WORK ITEM:
Go through the data below. Pull out every line that has the word "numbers".
- - - - - - -
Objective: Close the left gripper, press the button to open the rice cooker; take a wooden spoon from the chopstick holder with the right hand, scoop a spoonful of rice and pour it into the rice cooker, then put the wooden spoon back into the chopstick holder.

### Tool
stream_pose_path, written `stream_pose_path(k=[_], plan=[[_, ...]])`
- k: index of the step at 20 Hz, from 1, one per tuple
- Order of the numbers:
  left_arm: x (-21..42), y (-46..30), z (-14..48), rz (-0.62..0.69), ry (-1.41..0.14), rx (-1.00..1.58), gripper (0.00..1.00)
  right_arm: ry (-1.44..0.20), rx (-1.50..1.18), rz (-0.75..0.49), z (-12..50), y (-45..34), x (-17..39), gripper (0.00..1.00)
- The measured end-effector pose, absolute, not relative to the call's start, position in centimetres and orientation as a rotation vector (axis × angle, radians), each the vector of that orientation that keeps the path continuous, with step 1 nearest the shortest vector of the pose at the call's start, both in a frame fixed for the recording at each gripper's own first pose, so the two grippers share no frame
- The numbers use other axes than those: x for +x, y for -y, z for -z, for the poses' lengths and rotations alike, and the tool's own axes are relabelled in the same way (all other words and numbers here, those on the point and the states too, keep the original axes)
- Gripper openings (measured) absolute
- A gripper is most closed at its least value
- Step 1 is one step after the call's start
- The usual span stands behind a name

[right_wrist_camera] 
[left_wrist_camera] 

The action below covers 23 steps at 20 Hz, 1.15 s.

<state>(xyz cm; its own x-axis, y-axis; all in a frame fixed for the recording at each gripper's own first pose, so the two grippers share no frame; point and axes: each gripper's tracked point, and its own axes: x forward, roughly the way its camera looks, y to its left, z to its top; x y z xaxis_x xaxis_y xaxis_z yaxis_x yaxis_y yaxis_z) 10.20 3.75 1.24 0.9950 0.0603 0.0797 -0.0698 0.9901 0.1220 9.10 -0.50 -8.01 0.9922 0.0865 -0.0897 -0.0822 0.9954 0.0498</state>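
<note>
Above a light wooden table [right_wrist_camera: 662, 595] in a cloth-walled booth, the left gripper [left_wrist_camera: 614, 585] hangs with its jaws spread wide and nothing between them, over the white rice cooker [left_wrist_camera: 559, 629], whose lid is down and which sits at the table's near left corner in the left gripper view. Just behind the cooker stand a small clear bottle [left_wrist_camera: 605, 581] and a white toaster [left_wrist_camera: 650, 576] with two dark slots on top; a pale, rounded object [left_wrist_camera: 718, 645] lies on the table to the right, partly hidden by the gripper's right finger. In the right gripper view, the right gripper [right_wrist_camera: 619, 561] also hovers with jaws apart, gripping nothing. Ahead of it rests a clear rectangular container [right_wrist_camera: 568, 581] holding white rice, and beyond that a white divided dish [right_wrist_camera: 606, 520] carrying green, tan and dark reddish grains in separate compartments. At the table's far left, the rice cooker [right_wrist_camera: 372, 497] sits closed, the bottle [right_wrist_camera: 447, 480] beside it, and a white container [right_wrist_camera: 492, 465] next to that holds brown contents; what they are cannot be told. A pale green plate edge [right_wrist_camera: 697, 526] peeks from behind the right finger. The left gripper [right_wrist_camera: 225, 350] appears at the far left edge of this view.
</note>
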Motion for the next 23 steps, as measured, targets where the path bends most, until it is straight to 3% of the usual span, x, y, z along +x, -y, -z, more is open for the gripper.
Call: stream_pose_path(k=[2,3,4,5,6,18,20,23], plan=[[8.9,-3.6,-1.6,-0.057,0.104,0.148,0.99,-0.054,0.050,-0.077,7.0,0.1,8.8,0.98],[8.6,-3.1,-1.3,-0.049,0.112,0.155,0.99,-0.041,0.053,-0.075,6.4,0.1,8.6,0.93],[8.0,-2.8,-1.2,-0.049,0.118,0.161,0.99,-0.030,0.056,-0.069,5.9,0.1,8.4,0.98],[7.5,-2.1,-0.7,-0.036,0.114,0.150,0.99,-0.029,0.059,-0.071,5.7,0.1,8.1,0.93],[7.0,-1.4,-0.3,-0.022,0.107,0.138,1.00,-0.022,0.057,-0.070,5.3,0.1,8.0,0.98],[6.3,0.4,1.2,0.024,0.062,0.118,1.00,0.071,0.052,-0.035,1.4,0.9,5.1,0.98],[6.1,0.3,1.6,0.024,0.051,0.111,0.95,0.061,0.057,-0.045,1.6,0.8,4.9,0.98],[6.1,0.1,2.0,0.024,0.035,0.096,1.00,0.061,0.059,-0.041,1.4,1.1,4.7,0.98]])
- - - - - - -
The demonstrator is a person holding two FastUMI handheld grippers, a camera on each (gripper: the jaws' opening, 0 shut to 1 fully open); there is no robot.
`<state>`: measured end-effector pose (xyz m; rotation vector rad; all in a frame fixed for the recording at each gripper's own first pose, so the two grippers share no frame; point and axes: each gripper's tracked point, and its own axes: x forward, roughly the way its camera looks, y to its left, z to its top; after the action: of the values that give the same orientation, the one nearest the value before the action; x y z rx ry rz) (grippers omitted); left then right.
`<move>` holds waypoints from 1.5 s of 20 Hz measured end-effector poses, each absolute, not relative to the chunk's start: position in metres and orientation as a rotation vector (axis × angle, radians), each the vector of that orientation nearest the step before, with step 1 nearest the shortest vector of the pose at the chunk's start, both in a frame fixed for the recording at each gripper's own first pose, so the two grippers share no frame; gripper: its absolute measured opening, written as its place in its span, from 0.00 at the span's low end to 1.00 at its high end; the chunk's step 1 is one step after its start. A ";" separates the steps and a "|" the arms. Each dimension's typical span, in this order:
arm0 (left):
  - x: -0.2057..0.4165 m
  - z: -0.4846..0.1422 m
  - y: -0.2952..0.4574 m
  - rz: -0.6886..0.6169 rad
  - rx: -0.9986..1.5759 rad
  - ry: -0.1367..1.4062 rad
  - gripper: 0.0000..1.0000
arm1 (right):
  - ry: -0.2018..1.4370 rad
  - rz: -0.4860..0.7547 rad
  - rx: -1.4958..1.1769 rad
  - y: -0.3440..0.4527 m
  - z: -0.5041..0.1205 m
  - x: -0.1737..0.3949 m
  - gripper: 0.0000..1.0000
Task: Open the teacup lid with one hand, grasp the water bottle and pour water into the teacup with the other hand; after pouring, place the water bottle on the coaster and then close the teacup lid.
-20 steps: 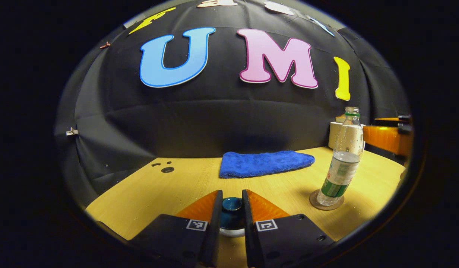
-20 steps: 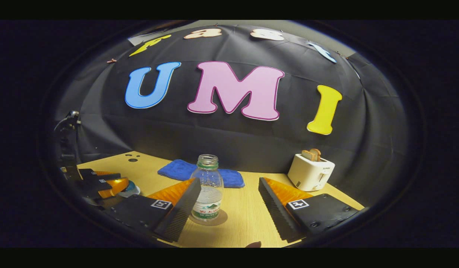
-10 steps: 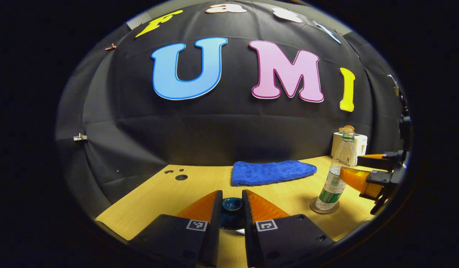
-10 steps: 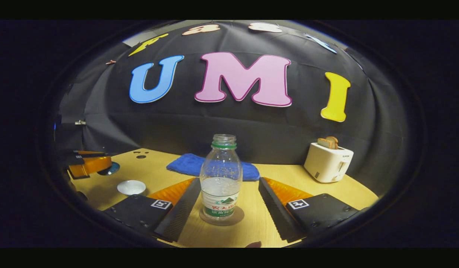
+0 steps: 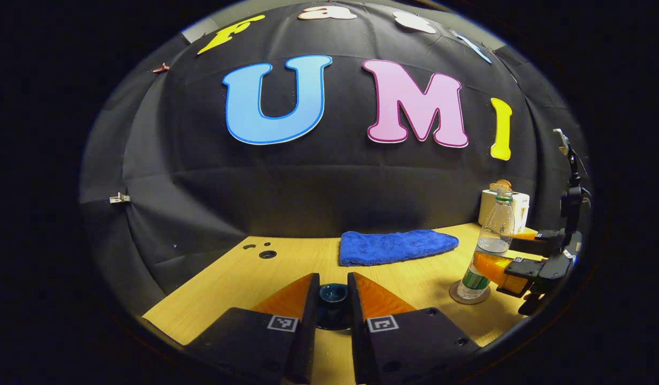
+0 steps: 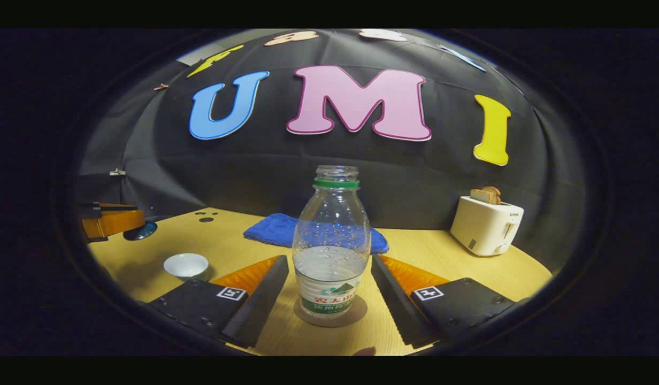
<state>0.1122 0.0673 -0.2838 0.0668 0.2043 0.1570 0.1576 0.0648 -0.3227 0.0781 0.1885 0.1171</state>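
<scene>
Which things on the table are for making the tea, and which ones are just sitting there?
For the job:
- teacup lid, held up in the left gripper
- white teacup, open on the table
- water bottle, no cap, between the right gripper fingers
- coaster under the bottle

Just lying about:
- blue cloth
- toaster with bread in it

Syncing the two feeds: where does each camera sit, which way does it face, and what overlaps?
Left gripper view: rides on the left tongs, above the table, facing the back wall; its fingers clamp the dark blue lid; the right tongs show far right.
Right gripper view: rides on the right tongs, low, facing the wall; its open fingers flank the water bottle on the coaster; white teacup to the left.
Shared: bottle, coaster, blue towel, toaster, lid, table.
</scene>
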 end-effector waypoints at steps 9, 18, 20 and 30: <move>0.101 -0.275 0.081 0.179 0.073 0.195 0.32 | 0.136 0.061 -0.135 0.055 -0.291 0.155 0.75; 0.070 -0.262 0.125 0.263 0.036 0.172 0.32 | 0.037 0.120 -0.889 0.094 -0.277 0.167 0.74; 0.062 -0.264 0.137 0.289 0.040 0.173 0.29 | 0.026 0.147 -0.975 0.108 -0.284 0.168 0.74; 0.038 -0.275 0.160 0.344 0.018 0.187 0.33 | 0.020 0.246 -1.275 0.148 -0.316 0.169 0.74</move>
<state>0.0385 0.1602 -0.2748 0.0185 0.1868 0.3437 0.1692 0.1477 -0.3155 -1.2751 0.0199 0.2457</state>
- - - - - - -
SOLUTION BELOW:
- Order of the numbers:
- The numbers use other axes than those: x for +x, y for -y, z for -z, for the poses' lengths and rotations alike, and the tool's own axes are relabelled in the same way (all other words and numbers here, those on the point and the states too, keep the original axes)

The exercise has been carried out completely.